Let's build something practical: a daily cleanup that deletes S3 objects older than 30 days from a logs bucket. The Lambda receives a scheduled event that looks like this:

{
  "version": "0",
  "id": "53dc4d37-cffa-4f76-80c9-8b7d4a4d2eaa",
  "detail-type": "Scheduled Event",
  "source": "aws.events",
  "account": "123456789012",
  "time": "2017-03-29T06:00:00Z",
  "region": "us-east-1",
  "resources": [
    "arn:aws:events:us-east-1:123456789012:rule/daily-s3-cleanup"
  ],
  "detail": {}
}

The detail is empty for scheduled events. You get the timestamp in time if you need it. Here's the handler:

import boto3
import logging
from datetime import datetime, timezone, timedelta

logger = logging.getLogger()
logger.setLevel(logging.INFO)

s3 = boto3.client('s3')

BUCKET = 'my-app-logs'
PREFIX = 'app-logs/'
RETENTION_DAYS = 30

def handler(event, context):
    cutoff = datetime.now(timezone.utc) - timedelta(days=RETENTION_DAYS)
    logger.info(f"Deleting objects older than {cutoff.isoformat()}")

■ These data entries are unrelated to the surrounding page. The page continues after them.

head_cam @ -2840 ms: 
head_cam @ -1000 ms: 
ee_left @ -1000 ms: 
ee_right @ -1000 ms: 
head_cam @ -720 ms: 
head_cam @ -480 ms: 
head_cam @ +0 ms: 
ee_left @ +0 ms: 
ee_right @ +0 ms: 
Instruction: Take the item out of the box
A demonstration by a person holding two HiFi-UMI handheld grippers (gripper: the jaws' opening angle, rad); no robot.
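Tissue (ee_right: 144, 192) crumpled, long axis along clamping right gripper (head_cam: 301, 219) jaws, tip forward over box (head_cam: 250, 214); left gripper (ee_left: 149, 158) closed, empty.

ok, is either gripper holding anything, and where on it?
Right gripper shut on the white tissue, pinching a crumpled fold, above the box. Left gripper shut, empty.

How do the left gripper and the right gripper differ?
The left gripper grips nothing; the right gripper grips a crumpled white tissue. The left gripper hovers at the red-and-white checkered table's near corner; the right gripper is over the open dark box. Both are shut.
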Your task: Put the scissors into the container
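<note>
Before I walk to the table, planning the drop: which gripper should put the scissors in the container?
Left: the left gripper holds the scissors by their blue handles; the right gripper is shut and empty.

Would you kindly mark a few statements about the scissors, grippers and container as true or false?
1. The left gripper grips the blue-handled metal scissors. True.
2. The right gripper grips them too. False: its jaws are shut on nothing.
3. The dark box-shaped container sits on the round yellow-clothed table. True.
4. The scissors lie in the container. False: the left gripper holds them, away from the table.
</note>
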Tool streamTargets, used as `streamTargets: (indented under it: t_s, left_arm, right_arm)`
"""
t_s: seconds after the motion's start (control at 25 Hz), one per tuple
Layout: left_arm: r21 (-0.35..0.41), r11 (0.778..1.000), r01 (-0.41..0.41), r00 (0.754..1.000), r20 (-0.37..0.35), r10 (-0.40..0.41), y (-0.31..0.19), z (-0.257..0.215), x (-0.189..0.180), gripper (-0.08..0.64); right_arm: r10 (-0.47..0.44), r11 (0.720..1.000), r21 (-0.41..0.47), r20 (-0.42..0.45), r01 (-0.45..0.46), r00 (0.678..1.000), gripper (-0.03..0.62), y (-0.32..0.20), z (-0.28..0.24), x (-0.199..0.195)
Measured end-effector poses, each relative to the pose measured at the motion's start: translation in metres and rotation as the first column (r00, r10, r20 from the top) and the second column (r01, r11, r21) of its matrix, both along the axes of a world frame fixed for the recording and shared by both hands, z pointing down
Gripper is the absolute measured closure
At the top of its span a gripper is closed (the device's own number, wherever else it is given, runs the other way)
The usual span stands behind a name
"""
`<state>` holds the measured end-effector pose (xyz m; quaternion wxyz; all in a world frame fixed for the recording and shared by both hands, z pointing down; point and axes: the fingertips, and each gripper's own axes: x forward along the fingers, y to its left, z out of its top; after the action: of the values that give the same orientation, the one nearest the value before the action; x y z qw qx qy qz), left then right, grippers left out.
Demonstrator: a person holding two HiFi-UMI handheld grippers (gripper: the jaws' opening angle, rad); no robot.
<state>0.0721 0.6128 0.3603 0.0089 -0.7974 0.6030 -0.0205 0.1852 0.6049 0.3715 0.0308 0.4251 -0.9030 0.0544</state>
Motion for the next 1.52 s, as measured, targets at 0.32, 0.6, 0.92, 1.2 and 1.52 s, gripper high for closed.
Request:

    paginator = s3.get_paginator('list_objects_v2')
    pages = paginator.paginate(Bucket=BUCKET, Prefix=PREFIX)

    deleted = 0
    to_delete = []

    for page in pages:
        for obj in page.get('Contents', []):
            if obj['LastModified'] < cutoff:
                to_delete.append({'Key': obj['Key']})

            # Delete in batches of 1000 (S3 API limit)
            if len(to_delete) >= 1000:
                s3.delete_objects(Bucket=BUCKET, Delete={'Objects': to_delete})
                deleted += len(to_delete)
                to_delete = []

    if to_delete:
        s3.delete_objects(Bucket=BUCKET, Delete={'Objects': to_delete})
        deleted += len(to_delete)

    logger.info(f"Deleted {deleted} objects from s3://{BUCKET}/{PREFIX}")
    return {'deleted': deleted}

The Lambda execution role needs s3:ListBucket and s3:DeleteObject permissions on the target bucket.

Wiring it up in the console

  1. Create the Lambda function (Python 3.6, paste the code above, set environment variables for bucket/prefix if you want to make it configurable).
  2. Go to CloudWatch → Rules → Create Rule.
  3. Under Event Source, choose Schedule.
  4. Enter your expression: cron(0 2 * * ? *) for 2 AM UTC daily.
  5. Under Targets, click Add Target, select Lambda Function, pick your function.
  6. Name the rule something descriptive like daily-s3-log-cleanup, hit Create.

CloudWatch Events will automatically add the permission for the rule to invoke your Lambda.

Testing manually

Don't wait until 2 AM to find out your function is broken. In the Lambda console, configure a test event. The body doesn't matter much for scheduled events — just use this:

{
  "source": "aws.events",
  "detail-type": "Scheduled Event",
  "detail": {}
}

Hit Test and check the execution result and CloudWatch Logs. Fix any IAM permission errors now rather than at 2 AM.

You can also invoke it directly from the CLI:

$ aws lambda invoke \
  --function-name daily-s3-log-cleanup \
  --payload '{"source": "aws.events", "detail": {}}' \
  response.json && cat response.json
{"deleted": 142}

One more thing: timeouts

The default Lambda timeout is 3 seconds, which will not be enough for anything iterating over a large S3 bucket. Set a reasonable timeout for your use case — I use 5 minutes for cleanup tasks. Maximum is 5 minutes in the current Lambda runtime (they've said this will increase eventually).

That's it. No servers, no crontab, no "wait which instance was that running on?" The rule shows up in CloudWatch, you can see invocation history in Lambda metrics, and the whole thing is essentially free unless you're running it thousands of times a day.